* [WHAT IS REQUIRED]: All lines from the one containing "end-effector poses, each" down to the one containing "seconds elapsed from", both ends included, are to be given again exactly; omit the rest of the listing below.

* [DATA BLOCK]:

....

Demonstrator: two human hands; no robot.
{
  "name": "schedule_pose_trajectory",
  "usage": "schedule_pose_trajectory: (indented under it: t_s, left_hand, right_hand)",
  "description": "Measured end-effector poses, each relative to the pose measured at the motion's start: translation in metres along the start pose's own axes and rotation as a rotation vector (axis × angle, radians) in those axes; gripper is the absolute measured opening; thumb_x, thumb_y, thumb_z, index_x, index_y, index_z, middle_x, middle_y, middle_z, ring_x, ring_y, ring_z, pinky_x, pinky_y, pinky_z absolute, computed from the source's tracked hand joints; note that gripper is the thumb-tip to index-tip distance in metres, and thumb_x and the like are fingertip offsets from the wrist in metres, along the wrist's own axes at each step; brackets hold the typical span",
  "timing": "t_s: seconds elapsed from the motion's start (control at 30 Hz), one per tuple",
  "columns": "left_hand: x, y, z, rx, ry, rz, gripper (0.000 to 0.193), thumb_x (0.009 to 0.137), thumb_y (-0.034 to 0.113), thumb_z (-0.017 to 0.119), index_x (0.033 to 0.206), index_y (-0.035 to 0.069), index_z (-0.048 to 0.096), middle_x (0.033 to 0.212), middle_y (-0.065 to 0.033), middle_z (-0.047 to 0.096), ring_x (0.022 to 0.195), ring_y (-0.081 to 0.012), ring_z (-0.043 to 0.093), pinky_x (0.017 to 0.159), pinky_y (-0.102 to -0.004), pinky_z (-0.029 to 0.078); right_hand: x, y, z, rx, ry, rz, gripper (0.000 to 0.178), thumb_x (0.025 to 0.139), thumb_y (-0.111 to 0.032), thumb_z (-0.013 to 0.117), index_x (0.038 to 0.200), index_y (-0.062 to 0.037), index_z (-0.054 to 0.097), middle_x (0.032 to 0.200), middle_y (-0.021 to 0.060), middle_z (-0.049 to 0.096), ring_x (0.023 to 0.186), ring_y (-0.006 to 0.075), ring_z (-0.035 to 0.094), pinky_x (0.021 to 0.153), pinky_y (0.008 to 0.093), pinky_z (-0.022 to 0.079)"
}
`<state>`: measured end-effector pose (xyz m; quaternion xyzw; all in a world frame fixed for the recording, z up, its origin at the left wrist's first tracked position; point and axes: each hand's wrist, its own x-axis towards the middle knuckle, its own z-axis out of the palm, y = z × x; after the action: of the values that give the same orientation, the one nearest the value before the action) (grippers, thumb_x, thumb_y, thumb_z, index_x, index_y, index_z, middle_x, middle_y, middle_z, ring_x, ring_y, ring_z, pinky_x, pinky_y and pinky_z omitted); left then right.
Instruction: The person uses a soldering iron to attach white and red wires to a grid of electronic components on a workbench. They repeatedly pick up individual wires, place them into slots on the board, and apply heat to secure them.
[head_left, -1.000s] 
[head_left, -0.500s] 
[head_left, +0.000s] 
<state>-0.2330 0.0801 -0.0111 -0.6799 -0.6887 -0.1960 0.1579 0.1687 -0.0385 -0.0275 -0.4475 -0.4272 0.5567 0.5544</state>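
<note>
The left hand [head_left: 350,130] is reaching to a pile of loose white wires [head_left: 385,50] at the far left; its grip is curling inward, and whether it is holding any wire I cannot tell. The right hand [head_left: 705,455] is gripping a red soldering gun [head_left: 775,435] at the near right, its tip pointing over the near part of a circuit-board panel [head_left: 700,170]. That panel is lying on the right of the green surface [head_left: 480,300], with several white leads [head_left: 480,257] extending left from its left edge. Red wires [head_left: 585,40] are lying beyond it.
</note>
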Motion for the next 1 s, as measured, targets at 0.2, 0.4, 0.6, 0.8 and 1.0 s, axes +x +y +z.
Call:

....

* [EXERCISE OUTPUT]:
  "description": "Measured end-effector poses, each relative to the pose measured at the motion's start: translation in metres along the start pose's own axes and rotation as a rotation vector (axis × angle, radians) in those axes; gripper is the absolute measured opening; thumb_x, thumb_y, thumb_z, index_x, index_y, index_z, middle_x, middle_y, middle_z, ring_x, ring_y, ring_z, pinky_x, pinky_y, pinky_z absolute, computed from the source's tracked hand joints; note that gripper is the thumb-tip to index-tip distance in metres, and thumb_x and the like are fingertip offsets from the wrist in metres, along the wrist's own axes at each step; brackets hold the typical span",
  "timing": "t_s: seconds elapsed from the motion's start (control at 30 Hz), one per tuple",

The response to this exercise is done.